Mobile phones and tablets are driving eMMC volume, pushing faster speeds and transitioning into UFS and other higher speed interfaces. Other applications such as Ultrabooks and enterprise storage solutions are spurring SSD growth, demanding even greater quality and higher speeds for both ONFi and Toggle NAND interfaces. Market research firm, IC Insights, forecasts that over the next four years the NAND Flash market to have the third-highest revenue-growth rate among all semiconductor segments as well as stronger bit growth than DRAM.

To keep up with market demands, NAND technology is rapidly evolving – in fact, intrinsically shifting. All major NAND manufacturers have begun sub-20nm process migration, further shrinking the basic 2-D NAND memory cell design. Many industry experts believe that 2-D NAND scaling would eventually reach its limit at 10nm process technology. As a result, the industry is adopting novel 3-D NAND lithography processes such as Samsung TCAT, Toshiba BiCS, SK Hynix DC-SF and Macronix BE-SONOS which drastically change the basic memory cell design.

These advances in NAND Flash technology have raised quality and reliability challenges for NAND manufacturers, renewing the need for increased test coverage without hiking up the cost of test and dampening market growth. To deliver the needed performance economically, NAND manufacturers need a test solution with architecture capable of increasing yield and throughput. This paper examines NAND Flash test requirements at the package level and shows how the right ATE architecture can meet them most efficiently.

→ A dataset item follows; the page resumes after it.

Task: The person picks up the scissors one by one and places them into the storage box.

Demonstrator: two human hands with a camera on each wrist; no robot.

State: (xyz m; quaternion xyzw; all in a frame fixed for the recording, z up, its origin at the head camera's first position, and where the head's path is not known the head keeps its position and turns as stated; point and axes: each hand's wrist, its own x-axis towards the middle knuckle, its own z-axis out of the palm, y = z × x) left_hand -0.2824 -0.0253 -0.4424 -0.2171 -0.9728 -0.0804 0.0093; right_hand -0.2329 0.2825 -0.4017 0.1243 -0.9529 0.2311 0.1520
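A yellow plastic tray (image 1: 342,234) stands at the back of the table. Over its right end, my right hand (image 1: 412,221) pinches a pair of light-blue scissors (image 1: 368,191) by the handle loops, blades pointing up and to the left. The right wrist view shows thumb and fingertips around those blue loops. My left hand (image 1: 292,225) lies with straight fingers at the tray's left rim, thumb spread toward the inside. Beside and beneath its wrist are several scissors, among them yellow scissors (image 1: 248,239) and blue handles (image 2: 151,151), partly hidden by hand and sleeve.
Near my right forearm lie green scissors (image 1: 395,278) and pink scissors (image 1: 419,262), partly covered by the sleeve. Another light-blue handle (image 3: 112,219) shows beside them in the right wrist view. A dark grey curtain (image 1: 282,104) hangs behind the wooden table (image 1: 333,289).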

NAND Flash Needs a Dedicated Test Solution

As with other commodity products, NAND Flash per-bit ASP has been declining dramatically. With the recent industry consolidation, per-bit ASP has stabilized somewhat. Still, Gartner 2Q13 forecast shows a CAGR of -18.7% during 2012-2017. As a result, NAND Flash manufacturers are under constant pressure to reduce cost. One of the ways companies do this is to minimize the cost of test. This places the burden on IC manufacturers to utilize the most economical NAND test solution that delivers high throughput and maximizes yield.

A dedicated tester is necessary because NAND Flash requires different test capabilities that are not commonly found on other memory testers. Most importantly, the tester needs to be optimized for NAND Flash testing and should not contain extraneous capabilities which would increase cost. In this paper, some of these key NAND Flash test capabilities will be covered.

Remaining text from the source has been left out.